068 à 070 – Restructuration d’entreprise: identifier le problème, maximiser les revenus et optimiser les coûts

Épisode 068 à 70 du balado des entreprises ambitieuses qui n’ont pas de département marketing et qui aimeraient savoir comment aborder la restructuration d’entreprise sans perdre l’essentiel.

Que fait-on quand notre instinct nous dit que quelque chose cloche dans notre entreprise? Quand malgré tous nos efforts, l’entreprise stagne, s’éloigne de sa mission ou vit des difficultés financières? Comment savoir quand c’est le bon moment d’effectuer une restructuration d’entreprise?

Dans cet épisode du balado J’aime ta compagnie, Marie-Michèle ne s’en cache pas : elle traverse une période difficile à La Firme. Pendant plusieurs mois, l’entreprise a rencontré des difficultés financières et s’est retrouvée dans le rouge. Elle a donc dû faire face à une restructuration de l’entreprise et prendre des décisions difficiles.

Parce qu’elle n’est certainement pas la seule entrepreneure à vivre des difficultés et que le partage de nos expériences peut assurément aider d’autres entrepreneurs qui vivent une situation semblable, elle nous parle ici, avec honnêteté et transparence, de son expérience et, surtout, de ses apprentissages.

Épisode 68 – Restructuration d’entreprise (partie 1 de 3)

Épisode 69 – Restructuration d’entreprise (partie 2 de 3)

Épisode 70 – Restructuration d’entreprise (partie 3 de 3)

À découvrir dans cet article en trois épisodes sur la restructuration d’entreprise

  1. Identifier le problème (signes de restructuration nécessaire)
  2. Maximiser les revenus (avant d’aller couper)
  3. Optimiser les coûts (sans compromettre l’essentiel)

Première étape de la restructuration d’entreprise: identifier le problème

Avant de prendre des décisions importantes, il faut essayer de comprendre ce qui cloche.

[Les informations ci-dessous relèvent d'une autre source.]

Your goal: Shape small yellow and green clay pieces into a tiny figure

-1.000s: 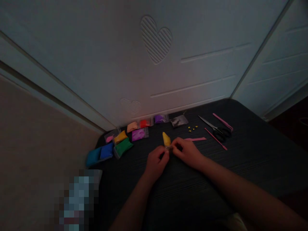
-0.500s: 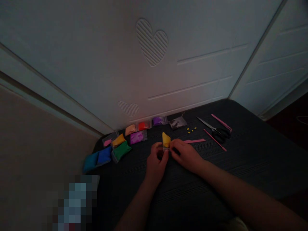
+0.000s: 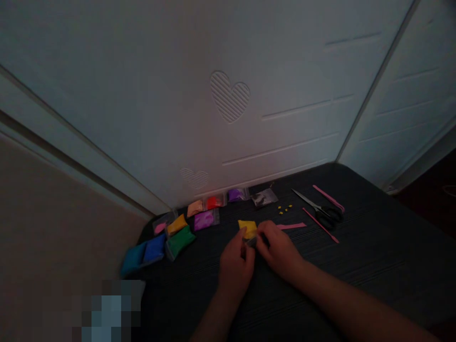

Parfois, les signes sont évidents. Parfois, on les ignore depuis trop longtemps. Cette première étape sert à mettre des mots (et des chiffres) sur ce qui ne fonctionne plus, afin de s’ajuster.

Vérifier les chiffres

Quand on entame une restructuration d’entreprise, on commence par regarder nos données. Ce sont elles qui vont nous montrer, noir sur blanc, si notre intuition est fondée. Voici les indicateurs à surveiller de près.

  • Bénéfice ou rentabilité : est-ce qu’il reste de l’argent une fois tout payé?
  • Flux de trésorerie : est-ce qu’on a assez de liquidités pour passer les prochaines semaines sans stress?
  • Délais de paiement qui s’accumulent : si on doit étirer nos fournisseurs ou repousser les échéances, c’est un signal d’alerte.
  • Ratio de liquidité négatif : nos actifs à court terme ne suffisent plus à couvrir nos dettes à court terme.
  • Ventes en baisse soutenue : même avec des efforts constants, le revenu diminue mois après mois.
  • Clients fidèles qui « tirent la plug» : si ceux qui nous aimaient quittent, c’est qu’on a peut-être cessé de répondre à leurs attentes ou à leur réalité.
  • Processus de vente qui s’essouffle : ce qui fonctionnait avant n’amène plus de nouveaux contrats ou clients.
  • Coût d’acquisition client qui augmente : on investit plus d’argent, de temps ou d’énergie pour chaque nouveau client… et ça ne paie plus.
  • Revenus par heure travaillée en chute : l’équipe travaille fort, mais chaque heure génère de moins en moins de revenus.

« Les chiffres, c’est comme un thermomètre. Ça valide ou invalide ce qu’on ressent. » – Marie-Michèle.

Le ressenti dans l’organisation

Quand on dirige une entreprise, on devient parfois aveugle à la fatigue, aux tensions, aux signaux humains qui nous montrent que ça ne va pas. Voici les marqueurs que Marie-Michèle a appris à écouter.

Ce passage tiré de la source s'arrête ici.